* **Exercise instructions**
Take the material below from its first line through the line containing "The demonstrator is" and, please, write those lines again exactly.
Dataset extract section start
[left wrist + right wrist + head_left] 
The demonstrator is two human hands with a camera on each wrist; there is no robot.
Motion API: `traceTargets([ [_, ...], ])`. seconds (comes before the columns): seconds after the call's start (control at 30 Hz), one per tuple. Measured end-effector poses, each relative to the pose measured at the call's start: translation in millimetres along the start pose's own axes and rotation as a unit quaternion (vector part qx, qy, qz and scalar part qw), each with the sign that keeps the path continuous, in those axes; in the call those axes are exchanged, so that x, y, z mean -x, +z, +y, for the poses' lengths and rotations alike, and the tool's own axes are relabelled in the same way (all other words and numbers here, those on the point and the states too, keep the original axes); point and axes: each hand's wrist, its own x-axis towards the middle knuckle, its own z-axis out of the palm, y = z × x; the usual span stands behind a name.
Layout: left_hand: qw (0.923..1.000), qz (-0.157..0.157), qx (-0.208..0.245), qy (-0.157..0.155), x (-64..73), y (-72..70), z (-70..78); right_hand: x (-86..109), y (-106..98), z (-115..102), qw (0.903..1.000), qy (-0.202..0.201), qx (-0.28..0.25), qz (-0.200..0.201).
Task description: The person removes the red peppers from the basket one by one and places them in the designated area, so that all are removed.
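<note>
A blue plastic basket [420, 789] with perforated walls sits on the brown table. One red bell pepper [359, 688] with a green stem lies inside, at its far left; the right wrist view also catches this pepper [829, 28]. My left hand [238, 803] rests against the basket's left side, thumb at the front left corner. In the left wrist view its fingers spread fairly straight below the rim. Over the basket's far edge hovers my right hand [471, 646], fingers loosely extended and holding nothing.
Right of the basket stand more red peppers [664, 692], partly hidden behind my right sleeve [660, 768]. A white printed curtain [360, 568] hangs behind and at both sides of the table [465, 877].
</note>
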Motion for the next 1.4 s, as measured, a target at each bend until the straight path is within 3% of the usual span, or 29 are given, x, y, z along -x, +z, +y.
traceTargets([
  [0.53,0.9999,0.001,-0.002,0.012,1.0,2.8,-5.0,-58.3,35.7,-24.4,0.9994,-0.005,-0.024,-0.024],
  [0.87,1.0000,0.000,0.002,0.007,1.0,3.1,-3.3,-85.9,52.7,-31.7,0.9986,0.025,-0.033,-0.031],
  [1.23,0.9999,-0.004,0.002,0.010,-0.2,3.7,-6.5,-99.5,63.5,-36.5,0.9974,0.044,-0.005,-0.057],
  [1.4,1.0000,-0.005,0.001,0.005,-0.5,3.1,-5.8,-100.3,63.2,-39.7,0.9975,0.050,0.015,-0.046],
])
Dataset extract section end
* **Response below**
[left wrist + right wrist + head_left] 
The demonstrator is two human hands with a camera on each wrist; there is no robot.

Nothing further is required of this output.